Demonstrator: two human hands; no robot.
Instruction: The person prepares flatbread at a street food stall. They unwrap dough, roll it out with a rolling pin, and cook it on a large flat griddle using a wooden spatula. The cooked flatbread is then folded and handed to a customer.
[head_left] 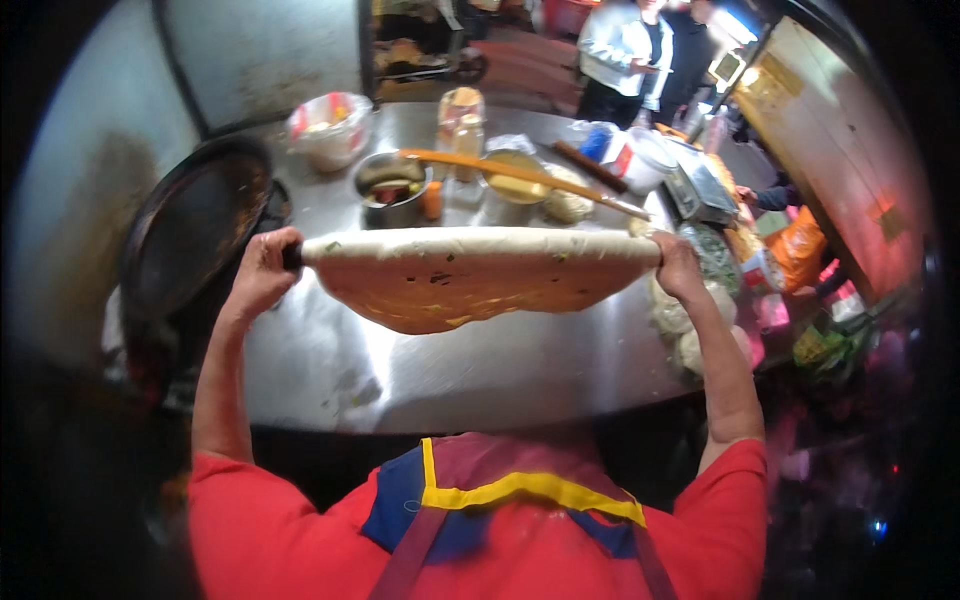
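Observation:
A rolling pin (293, 256) is held level in the air above the steel worktop, gripped at its two ends. My left hand (266, 268) is closed round the dark left end. At the other end, my right hand (679, 265) has its fingers wrapped round the pin. A thin, pale sheet of dough (470, 282) with dark and green flecks is draped over the pin, its lower edge curving downward. The dough covers most of the pin between my hands.
On the left stands a big dark round pan (195, 235). Behind the dough, a wooden stick (470, 163) lies across metal pots (390, 215). A bowl with a plastic bag (330, 130) stands far left; a scale (700, 185) and bagged goods crowd the right. People stand beyond the worktop (440, 385).

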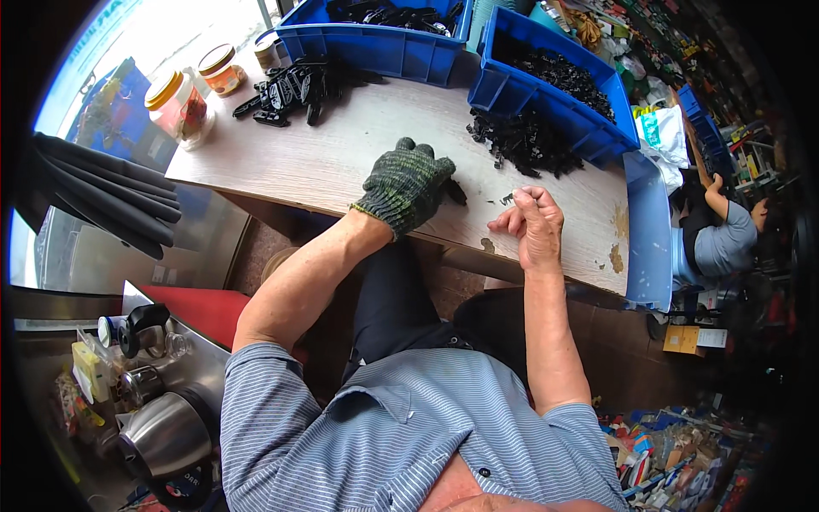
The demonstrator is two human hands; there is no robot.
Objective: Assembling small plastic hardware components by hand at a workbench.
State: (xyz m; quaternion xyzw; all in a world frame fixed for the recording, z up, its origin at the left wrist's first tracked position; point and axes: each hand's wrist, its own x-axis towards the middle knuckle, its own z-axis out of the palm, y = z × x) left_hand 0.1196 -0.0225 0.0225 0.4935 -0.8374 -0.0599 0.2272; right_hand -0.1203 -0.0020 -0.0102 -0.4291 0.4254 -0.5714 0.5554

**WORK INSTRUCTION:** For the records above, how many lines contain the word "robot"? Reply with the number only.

**EXERCISE SOLUTION:** 2